JON, AS A RECOVERING BANKER, AS YOU DESCRIBED YOURSELF, WHAT KIND OF PROJECTS ARE YOU HEARING ABOUT? WHAT WHAT DO MANUFACTURERS NEED?

ANDERSON: I think Jerry will be glad to hear the answer, but, certainly people are looking for any sort of robotics, any sort of machinery that could make their plants faster. They are certainly looking to invest in either automation or recruitment.

WHAT DOES THE FUTURE LOOK LIKE IN TERMS OF GROWTH? 

MCINTYRE: We’ve got three segments. The biggest is personal protection for the military, law enforcement, first responders and those needs. We expect that to continue to grow. The other one is marine industrial fibers, ropes and nets that are on tankers and cruise ships. They’re also in the sustainable side of things because they’re used to

tethering down offshore wind farms. Another segment is nets, which are in aquaculture and even every major baseball stadium has a net that’s got Dyneema fiber in it. I think our growth area is in the consumer side. We’ve got fiber that is going into tents and end users are saving because of the sustainability. The final product is less weight and requires a lot less fuel to transport and lasts longer. We’re going have to build a new fiber production line, which is a very significant investment. That will be in Greenville. The decision has been made, it won’t be in the Netherlands or China.

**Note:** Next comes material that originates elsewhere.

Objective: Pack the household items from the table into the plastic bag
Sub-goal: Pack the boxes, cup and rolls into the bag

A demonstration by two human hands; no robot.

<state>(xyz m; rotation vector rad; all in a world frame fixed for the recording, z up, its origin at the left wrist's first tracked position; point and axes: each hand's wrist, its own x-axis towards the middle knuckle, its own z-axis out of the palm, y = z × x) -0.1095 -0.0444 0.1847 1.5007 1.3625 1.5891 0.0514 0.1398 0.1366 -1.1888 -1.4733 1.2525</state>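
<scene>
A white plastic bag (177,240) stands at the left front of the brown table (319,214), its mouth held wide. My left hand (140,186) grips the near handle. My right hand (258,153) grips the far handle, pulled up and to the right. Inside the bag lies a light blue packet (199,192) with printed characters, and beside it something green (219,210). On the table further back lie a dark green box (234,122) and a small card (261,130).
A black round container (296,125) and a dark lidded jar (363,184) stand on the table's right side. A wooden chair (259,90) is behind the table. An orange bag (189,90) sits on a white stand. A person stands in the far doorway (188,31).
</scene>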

SILVER: We definitely have a strong vision of growth because our customers require it. I really think our whole country needs manufacturing to be a team sport. We need to use our partners in our community, like the N.C. Industrial Commission, the N.C. Manufacturing Institute, the Small Business and Technology Center. We have to work together. Especially the small- and medium-sized manufacturers, we have to grow. There are challenges, especially as a small manufacturer. Investing in robotics and needing that ROI, is crucial for the small manufacturer, but they don’t have a lot of sources of capital, like larger manufacturers. So you need really good partnerships in the community, and to have good suppliers and good robotic integrators. We need to not only service our current customers, but go into industries that we aren’t in yet.

PEDLEY: Medical and consumer goods are certainly areas we’re looking at for growth. Medical device assembly, things like that.